It's been a looong time since I've read any of the books in this series, and I didn't remember 'Pandora' even though it was on the bookshelf. No bells of recognition went off in my head while reading, but I didn't find the story that memorable either. I think Pandora is the first female vampire that Rice has given a starring role to (with the somewhat exception of the child-vampire Claudia), and it seemed that Rice was wandering in unfamiliar territory with her. Pandora was not nearly as enigmatic, glamorous, or interesting a character as her male predecessors, but more of a bratty, whiny, spoiled, often childish figure. She may have been intended to come across in a more positive light than that (meaning, I don't think Anne Rice meant for her to be annoying), but if so I failed to see it. I was also unimpressed with the role of Marius in this book. He was basically a frustrated baby-sitter to Pandora, which was almost as irritating as Pandora herself. As usual, Rice presented the tale against a historic backdrop, this one being Rome and Antioch during the reign of Caesar Augustus. The manner in which this history was laid out was kind of droll and unexciting.

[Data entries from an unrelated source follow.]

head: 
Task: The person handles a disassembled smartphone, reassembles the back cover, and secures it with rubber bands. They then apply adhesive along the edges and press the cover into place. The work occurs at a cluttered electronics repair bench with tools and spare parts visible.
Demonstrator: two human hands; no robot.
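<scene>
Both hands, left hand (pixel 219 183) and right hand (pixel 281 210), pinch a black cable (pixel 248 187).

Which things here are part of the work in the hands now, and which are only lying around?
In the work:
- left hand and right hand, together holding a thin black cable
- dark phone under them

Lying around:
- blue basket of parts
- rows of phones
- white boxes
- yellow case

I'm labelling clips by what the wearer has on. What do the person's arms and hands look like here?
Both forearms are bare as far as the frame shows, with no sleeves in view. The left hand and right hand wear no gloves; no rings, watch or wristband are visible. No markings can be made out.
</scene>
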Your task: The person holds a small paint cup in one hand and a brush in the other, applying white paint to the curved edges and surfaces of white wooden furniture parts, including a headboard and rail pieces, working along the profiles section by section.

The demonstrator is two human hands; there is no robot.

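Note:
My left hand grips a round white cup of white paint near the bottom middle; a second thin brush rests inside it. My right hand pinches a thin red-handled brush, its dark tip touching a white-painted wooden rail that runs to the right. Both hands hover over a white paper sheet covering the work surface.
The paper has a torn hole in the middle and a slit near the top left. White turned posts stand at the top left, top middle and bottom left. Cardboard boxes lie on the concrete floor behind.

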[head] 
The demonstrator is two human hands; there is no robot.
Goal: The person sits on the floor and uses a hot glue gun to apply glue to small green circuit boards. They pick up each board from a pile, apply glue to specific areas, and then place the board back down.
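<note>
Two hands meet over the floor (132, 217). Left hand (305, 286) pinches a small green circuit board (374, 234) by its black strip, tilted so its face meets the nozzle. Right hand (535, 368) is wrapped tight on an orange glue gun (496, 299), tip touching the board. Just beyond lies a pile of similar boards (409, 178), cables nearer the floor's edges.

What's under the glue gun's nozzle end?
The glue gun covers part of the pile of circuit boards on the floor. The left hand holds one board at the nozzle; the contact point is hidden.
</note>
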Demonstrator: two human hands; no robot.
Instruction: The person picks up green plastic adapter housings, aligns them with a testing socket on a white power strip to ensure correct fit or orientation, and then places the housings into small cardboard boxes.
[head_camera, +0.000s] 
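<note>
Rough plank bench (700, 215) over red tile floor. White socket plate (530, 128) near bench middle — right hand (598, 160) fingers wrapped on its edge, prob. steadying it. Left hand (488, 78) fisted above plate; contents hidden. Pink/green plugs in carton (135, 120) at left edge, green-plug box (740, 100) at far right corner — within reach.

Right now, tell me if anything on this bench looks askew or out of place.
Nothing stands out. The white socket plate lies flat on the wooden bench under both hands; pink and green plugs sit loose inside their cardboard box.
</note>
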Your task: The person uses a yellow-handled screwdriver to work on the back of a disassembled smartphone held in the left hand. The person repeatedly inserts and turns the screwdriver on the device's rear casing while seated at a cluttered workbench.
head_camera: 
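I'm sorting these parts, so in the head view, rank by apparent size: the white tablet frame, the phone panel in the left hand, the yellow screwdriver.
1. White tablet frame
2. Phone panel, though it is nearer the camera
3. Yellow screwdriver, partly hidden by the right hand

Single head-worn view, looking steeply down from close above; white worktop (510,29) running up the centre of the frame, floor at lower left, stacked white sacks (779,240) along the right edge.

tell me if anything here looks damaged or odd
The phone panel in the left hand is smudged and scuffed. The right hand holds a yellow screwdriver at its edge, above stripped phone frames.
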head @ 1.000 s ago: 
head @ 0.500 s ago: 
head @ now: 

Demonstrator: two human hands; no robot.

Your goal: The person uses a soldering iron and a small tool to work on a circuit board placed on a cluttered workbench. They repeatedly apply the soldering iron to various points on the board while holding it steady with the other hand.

I didn't absolutely detest this book (it was quick-paced and ran in a similar vein as the rest), however I don't think that it would make the most positive impression or be a great starting point for someone who's new to this series. Any of the others would outshine 'Pandora'. One last thing that left with me with some minor confusion is that this book is labeled as being 'Book 1' in the 'New Tales of the Vampires'. I didn't quite see (or remember) why this book signaled a new starting point as far as the vampire series went. It referenced many of the old characters and didn't appear to veer off into any new directions. So I'm left wondering, at what point did the "old tales" end and the "new tales" begin?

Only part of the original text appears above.